Instructions for the task: Consider the listing below. Extract exactly the lines from the line containing "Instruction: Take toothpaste" to the line containing "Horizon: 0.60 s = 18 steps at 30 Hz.", both included.

═══ Data for this task

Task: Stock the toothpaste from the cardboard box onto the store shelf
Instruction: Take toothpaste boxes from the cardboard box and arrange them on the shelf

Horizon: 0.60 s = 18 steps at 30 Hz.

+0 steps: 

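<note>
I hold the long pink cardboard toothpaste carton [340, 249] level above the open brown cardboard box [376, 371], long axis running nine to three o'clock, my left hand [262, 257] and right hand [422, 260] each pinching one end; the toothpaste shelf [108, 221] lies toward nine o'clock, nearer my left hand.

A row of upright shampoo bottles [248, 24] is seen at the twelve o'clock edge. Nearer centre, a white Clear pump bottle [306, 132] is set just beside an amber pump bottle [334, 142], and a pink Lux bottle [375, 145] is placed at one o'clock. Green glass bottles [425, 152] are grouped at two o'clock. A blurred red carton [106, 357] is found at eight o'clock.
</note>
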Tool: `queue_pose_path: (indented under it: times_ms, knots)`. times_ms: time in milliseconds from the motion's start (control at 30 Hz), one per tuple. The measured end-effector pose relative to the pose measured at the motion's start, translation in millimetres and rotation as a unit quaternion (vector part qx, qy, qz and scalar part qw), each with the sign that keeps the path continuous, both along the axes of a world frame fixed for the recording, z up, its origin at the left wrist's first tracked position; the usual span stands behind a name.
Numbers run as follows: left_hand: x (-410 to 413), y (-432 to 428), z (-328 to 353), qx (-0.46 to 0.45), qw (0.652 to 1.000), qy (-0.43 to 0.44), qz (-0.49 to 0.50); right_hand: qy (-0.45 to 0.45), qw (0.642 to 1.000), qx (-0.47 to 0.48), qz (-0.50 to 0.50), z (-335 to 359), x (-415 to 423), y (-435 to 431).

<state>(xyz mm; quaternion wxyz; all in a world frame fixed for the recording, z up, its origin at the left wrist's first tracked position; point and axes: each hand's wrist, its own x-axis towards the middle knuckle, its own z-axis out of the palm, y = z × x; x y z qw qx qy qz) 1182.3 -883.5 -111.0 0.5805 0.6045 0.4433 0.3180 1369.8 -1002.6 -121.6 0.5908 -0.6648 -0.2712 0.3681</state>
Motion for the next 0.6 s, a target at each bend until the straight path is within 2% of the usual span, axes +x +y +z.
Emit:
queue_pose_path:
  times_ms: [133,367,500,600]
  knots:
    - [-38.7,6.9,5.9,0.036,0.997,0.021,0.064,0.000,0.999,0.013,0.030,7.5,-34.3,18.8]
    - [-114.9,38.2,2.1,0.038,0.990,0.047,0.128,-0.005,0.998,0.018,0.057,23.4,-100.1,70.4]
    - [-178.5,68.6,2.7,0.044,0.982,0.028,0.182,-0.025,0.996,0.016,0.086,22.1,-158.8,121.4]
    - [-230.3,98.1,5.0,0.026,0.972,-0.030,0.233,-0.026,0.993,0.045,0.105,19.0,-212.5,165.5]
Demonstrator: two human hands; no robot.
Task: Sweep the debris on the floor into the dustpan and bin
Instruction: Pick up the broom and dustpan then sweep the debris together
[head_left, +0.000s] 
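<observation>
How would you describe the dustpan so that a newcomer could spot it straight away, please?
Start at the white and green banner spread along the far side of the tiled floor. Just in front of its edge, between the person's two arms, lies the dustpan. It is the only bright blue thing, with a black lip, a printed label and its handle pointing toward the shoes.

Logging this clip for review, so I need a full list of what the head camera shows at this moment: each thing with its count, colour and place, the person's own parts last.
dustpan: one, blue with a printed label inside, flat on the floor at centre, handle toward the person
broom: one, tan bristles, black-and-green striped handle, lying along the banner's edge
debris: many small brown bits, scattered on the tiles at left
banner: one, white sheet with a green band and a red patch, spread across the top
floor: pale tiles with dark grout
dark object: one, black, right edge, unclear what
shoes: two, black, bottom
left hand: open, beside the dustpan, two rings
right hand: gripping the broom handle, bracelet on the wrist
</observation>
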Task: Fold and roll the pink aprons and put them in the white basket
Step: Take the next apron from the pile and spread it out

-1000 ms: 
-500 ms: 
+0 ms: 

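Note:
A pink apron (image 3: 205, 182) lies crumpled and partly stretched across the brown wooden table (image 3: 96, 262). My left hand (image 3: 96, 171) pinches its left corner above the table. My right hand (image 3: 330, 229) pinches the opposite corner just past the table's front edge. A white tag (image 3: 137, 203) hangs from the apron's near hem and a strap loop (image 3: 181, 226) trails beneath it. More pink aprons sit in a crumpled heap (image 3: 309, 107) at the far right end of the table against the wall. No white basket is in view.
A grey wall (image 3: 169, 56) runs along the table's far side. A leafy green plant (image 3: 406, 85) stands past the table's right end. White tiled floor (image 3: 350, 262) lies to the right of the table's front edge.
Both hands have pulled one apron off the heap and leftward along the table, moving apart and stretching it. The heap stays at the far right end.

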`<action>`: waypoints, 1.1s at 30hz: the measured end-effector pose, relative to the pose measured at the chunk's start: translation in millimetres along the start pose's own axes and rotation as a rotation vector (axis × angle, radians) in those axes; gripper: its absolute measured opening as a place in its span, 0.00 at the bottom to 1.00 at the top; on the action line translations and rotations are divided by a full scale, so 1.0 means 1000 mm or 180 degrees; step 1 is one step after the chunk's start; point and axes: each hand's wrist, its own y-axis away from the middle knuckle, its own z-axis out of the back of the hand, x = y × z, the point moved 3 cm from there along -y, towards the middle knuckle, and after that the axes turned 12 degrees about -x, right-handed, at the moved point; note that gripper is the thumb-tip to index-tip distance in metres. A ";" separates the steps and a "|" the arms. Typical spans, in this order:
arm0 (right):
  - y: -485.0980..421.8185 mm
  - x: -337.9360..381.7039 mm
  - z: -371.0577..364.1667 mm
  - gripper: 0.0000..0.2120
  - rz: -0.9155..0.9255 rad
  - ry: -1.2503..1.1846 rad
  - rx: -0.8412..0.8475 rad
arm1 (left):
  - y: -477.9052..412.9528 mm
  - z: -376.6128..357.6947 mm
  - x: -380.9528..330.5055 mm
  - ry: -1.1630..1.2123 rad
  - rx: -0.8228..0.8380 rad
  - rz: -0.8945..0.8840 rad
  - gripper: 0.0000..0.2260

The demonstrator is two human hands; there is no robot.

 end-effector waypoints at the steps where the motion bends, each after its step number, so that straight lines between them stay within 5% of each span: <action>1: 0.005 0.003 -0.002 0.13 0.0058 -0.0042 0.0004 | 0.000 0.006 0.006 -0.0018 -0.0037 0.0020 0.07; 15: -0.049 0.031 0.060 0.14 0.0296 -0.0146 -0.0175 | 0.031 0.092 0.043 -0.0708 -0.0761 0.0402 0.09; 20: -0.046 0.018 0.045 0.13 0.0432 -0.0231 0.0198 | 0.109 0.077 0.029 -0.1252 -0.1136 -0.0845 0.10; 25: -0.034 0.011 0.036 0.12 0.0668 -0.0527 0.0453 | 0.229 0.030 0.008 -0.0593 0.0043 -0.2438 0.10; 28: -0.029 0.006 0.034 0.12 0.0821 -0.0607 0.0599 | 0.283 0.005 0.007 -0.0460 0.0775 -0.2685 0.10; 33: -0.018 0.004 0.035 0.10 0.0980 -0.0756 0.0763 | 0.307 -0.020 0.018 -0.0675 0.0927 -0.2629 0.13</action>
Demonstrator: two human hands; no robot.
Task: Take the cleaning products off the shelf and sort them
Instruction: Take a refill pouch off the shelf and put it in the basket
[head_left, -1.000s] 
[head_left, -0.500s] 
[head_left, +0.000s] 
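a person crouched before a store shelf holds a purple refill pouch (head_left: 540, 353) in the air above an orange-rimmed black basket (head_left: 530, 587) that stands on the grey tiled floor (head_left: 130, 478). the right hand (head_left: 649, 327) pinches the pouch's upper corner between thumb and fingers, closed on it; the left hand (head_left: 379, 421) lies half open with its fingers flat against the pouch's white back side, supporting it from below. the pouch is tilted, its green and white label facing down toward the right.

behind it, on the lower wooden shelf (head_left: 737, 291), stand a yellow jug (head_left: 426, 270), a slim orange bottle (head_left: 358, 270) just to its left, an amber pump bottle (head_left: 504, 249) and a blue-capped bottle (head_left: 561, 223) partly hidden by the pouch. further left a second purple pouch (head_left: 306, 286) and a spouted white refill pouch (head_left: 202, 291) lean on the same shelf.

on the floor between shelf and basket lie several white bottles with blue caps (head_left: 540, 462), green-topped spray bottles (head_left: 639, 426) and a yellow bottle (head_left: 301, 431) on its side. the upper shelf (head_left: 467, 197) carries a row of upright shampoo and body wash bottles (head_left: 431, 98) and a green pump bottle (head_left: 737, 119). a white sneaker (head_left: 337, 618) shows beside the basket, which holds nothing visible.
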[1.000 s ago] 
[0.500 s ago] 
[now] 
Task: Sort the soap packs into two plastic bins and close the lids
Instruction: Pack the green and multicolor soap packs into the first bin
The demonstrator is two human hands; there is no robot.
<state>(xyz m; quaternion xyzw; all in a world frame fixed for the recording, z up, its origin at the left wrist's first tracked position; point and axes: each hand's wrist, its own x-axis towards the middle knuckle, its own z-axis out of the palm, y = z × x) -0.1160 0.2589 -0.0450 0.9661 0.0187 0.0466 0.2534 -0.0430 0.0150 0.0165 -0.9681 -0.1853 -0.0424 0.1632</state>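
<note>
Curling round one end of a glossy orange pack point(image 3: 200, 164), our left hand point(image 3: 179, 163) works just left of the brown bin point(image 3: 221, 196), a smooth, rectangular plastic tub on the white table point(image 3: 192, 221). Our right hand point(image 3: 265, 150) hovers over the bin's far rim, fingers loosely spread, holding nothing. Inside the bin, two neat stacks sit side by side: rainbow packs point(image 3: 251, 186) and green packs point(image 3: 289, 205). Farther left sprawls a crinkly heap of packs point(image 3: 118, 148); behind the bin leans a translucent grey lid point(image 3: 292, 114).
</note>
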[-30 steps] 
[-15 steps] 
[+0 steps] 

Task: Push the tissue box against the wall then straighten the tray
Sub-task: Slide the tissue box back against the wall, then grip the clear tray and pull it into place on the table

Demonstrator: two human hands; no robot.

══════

Result:
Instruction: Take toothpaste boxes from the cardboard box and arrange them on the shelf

Horizon: 0.60 s = 18 steps at 30 Hz.

The exercise asks for nothing more.